• [THE TASK]:
With the images left out, print all of the records below exactly.

• [RECORDS SHOWN]:
'''

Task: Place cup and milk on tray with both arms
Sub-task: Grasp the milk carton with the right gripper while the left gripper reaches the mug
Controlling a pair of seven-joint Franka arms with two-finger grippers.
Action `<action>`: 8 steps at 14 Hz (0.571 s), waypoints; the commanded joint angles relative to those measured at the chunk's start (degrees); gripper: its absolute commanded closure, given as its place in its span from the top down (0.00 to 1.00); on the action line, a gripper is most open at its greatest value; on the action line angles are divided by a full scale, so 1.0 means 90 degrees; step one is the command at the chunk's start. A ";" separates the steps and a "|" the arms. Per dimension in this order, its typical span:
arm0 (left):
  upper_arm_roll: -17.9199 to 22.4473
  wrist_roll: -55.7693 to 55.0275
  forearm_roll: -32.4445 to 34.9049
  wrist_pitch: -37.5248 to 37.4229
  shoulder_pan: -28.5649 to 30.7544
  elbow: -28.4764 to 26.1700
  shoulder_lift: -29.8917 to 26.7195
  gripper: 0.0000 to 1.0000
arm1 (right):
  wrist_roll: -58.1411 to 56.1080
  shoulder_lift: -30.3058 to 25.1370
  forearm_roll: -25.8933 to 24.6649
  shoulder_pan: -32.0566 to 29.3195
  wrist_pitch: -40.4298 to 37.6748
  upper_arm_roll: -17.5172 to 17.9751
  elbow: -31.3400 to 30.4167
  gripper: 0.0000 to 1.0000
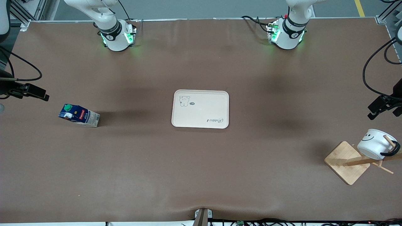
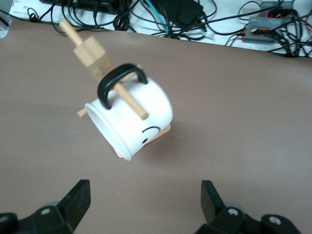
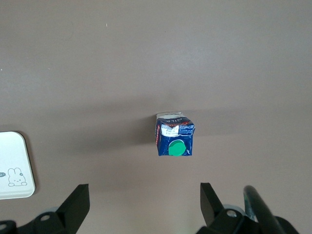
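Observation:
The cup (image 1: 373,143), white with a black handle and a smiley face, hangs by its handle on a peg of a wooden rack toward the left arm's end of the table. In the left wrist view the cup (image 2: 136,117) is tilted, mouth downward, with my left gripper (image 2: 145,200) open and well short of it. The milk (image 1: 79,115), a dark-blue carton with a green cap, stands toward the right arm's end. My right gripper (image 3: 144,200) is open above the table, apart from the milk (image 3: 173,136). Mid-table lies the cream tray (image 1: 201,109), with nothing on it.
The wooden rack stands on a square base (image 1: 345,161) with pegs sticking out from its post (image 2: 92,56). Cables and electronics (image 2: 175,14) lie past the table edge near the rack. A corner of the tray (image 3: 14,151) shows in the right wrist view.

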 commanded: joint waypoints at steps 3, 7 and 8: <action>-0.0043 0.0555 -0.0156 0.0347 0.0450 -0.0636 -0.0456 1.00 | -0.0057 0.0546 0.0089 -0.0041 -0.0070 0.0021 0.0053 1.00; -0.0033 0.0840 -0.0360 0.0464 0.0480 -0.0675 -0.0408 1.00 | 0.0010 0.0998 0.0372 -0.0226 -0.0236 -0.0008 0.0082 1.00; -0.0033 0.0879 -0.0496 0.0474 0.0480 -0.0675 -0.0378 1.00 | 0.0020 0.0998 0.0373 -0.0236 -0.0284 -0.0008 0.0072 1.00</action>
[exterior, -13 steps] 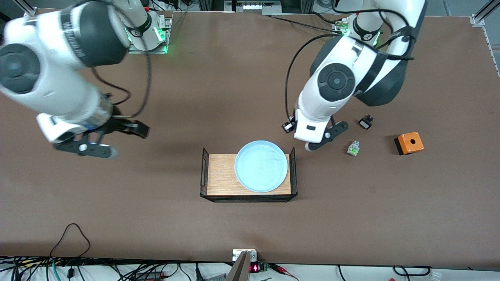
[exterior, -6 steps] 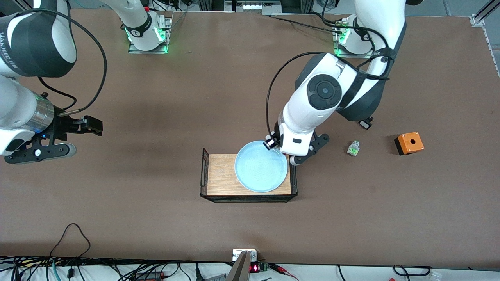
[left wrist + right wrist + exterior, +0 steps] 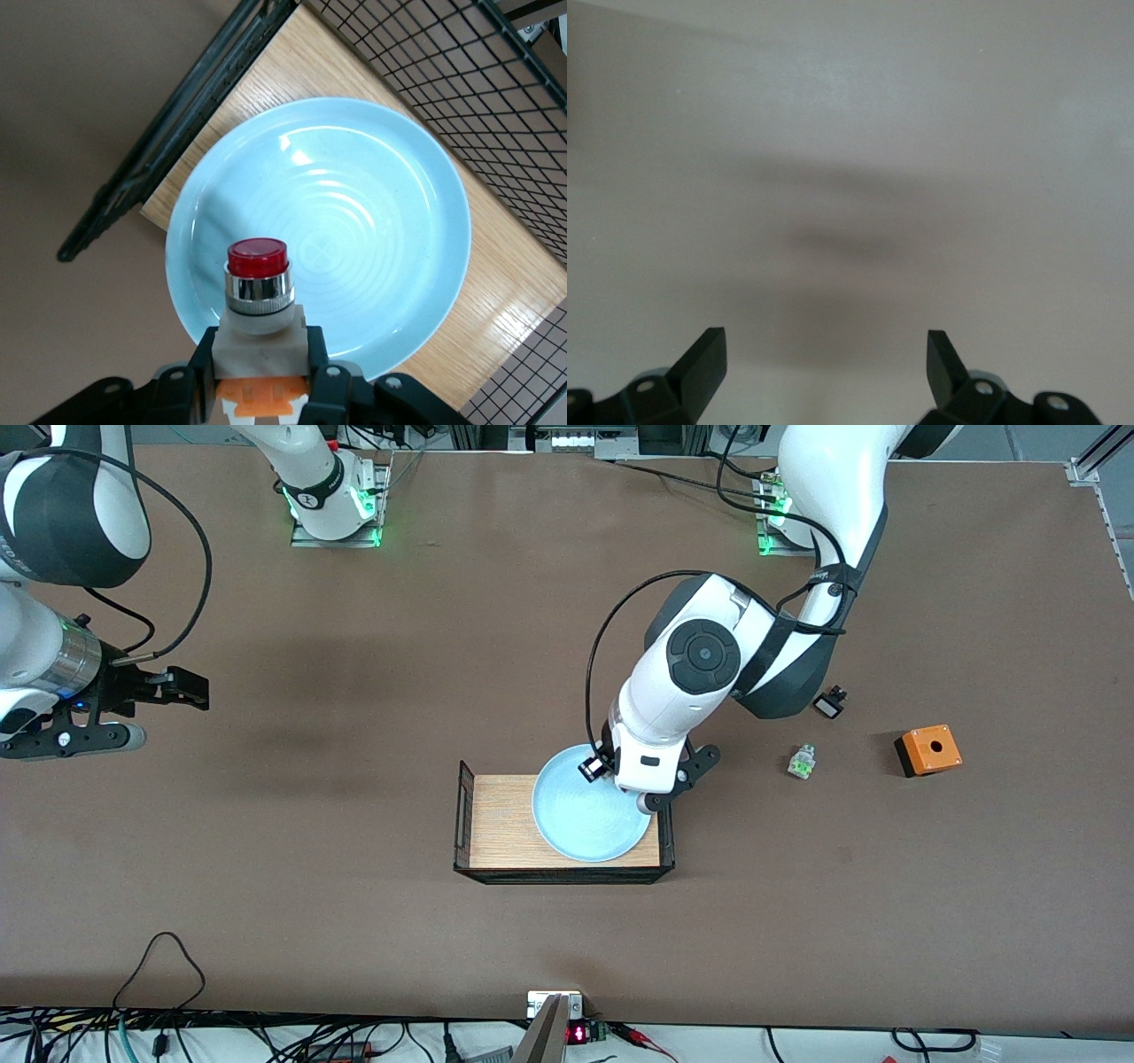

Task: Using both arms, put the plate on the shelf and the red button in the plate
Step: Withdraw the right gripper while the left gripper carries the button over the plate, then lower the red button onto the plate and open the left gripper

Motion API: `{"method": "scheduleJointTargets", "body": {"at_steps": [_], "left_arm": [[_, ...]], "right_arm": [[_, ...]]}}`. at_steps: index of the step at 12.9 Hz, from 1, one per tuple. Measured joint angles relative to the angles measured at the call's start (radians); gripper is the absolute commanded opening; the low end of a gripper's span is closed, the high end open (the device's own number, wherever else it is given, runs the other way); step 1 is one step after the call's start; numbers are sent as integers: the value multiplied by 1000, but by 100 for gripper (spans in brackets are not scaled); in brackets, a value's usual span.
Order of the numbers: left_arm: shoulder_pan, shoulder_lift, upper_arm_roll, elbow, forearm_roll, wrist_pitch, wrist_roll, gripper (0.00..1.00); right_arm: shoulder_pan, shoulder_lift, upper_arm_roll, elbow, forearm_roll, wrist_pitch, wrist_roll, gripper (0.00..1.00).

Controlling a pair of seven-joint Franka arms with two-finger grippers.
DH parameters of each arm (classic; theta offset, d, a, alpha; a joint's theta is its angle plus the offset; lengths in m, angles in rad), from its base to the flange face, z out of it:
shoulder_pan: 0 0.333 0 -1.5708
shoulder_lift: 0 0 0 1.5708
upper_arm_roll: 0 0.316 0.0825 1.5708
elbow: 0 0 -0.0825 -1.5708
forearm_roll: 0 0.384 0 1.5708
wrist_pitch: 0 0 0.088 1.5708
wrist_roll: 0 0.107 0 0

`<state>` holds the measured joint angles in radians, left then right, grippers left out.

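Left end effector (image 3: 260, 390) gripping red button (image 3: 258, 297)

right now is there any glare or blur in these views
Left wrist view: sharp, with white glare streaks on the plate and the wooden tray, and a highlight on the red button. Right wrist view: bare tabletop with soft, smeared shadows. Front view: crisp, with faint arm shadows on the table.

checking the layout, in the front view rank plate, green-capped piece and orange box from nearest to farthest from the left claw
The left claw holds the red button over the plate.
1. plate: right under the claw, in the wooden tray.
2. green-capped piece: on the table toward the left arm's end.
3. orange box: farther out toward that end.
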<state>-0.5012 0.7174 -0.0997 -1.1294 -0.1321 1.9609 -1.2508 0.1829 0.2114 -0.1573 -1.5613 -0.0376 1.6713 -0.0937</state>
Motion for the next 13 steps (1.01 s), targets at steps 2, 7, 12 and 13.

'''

• [TASK SOLUTION]:
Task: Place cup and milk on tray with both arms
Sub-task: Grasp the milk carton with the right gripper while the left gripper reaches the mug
Controlling a pair of seven-joint Franka arms with two-finger grippers.
Action `<action>`: 8 steps at 14 Hz (0.571 s), waypoints; the commanded joint angles relative to those measured at the chunk's start (degrees); gripper: its absolute commanded closure, given as its place in its span from the top down (0.00 to 1.00); on the action line, a gripper is most open at its greatest value; on the action line angles are divided by a full scale, so 1.0 means 90 degrees; step one is the command at the chunk's start. A ";" separates the steps and a "|" the arms. Per dimension in this order, its typical span:
arm0 (left):
  upper_arm_roll: -17.9199 to 22.4473
  wrist_roll: -55.7693 to 55.0275
  forearm_roll: -32.4445 to 34.9049
  wrist_pitch: -37.5248 to 37.4229
  shoulder_pan: -28.5649 to 30.7544
  elbow: -28.4764 to 26.1700
  shoulder_lift: -29.8917 to 26.7195
  gripper: 0.0000 to 1.0000
arm1 (right):
  wrist_roll: -58.1411 to 56.1080
  shoulder_lift: -30.3058 to 25.1370
  forearm_roll: -25.8933 to 24.6649
  shoulder_pan: -32.0566 to 29.3195
  wrist_pitch: -40.4298 to 37.6748
  upper_arm_roll: -17.5172 to 17.9751
  elbow: -31.3400 to 30.4167
  gripper: 0.0000 to 1.0000
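Observation:
The cup (image 1: 373,143), white with a black handle and a smiley face, hangs by its handle on a peg of a wooden rack toward the left arm's end of the table. In the left wrist view the cup (image 2: 136,117) is tilted, mouth downward, with my left gripper (image 2: 145,200) open and well short of it. The milk (image 1: 79,115), a dark-blue carton with a green cap, stands toward the right arm's end. My right gripper (image 3: 144,200) is open above the table, apart from the milk (image 3: 173,136). Mid-table lies the cream tray (image 1: 201,109), with nothing on it.
The wooden rack stands on a square base (image 1: 345,161) with pegs sticking out from its post (image 2: 92,56). Cables and electronics (image 2: 175,14) lie past the table edge near the rack. A corner of the tray (image 3: 14,151) shows in the right wrist view.
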
 commanded: joint waypoints at steps 3, 7 and 8: <action>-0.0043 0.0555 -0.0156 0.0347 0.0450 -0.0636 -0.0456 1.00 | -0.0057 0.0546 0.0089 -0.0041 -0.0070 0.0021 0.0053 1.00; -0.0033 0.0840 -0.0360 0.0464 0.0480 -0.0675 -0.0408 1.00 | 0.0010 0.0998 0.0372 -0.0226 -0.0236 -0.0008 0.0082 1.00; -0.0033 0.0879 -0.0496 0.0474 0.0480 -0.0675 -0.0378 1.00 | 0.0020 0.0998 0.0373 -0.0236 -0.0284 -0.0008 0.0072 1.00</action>
[exterior, -13 steps] 
[exterior, -6 steps] 
[left wrist + right wrist + exterior, +0 steps] 

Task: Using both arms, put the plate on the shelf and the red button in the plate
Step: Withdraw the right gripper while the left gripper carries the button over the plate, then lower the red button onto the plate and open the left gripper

Motion API: `{"method": "scheduleJointTargets", "body": {"at_steps": [_], "left_arm": [[_, ...]], "right_arm": [[_, ...]]}}`. at_steps: index of the step at 12.9 Hz, from 1, one per tuple. Measured joint angles relative to the angles measured at the call's start (radians); gripper is the absolute commanded opening; the low end of a gripper's span is closed, the high end open (the device's own number, wherever else it is given, runs the other way); step 1 is one step after the call's start; numbers are sent as integers: the value multiplied by 1000, but by 100 for gripper (spans in brackets are not scaled); in brackets, a value's usual span.
Order of the numbers: left_arm: shoulder_pan, shoulder_lift, upper_arm_roll, elbow, forearm_roll, wrist_pitch, wrist_roll, gripper (0.00..1.00); right_arm: shoulder_pan, shoulder_lift, upper_arm_roll, elbow, forearm_roll, wrist_pitch, wrist_roll, gripper (0.00..1.00).

Controlling a pair of seven-joint Franka arms with two-finger grippers.
DH parameters of each arm (classic; theta offset, d, a, alpha; a joint's theta is its angle plus the offset; lengths in m, angles in rad), from its base to the flange face, z out of it:
shoulder_pan: 0 0.333 0 -1.5708
shoulder_lift: 0 0 0 1.5708
upper_arm_roll: 0 0.316 0.0825 1.5708
elbow: 0 0 -0.0825 -1.5708
forearm_roll: 0 0.384 0 1.5708
wrist_pitch: 0 0 0.088 1.5708
wrist_roll: 0 0.107 0 0

`<state>` holds the measured joint angles in radians, left then right, grippers left out.

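Left end effector (image 3: 260, 390) gripping red button (image 3: 258, 297)

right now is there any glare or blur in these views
Left wrist view: sharp, with white glare streaks on the plate and the wooden tray, and a highlight on the red button. Right wrist view: bare tabletop with soft, smeared shadows. Front view: crisp, with faint arm shadows on the table.

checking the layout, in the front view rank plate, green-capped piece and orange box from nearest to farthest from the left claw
The left claw holds the red button over the plate.
1. plate: right under the claw, in the wooden tray.
2. green-capped piece: on the table toward the left arm's end.
3. orange box: farther out toward that end.
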<state>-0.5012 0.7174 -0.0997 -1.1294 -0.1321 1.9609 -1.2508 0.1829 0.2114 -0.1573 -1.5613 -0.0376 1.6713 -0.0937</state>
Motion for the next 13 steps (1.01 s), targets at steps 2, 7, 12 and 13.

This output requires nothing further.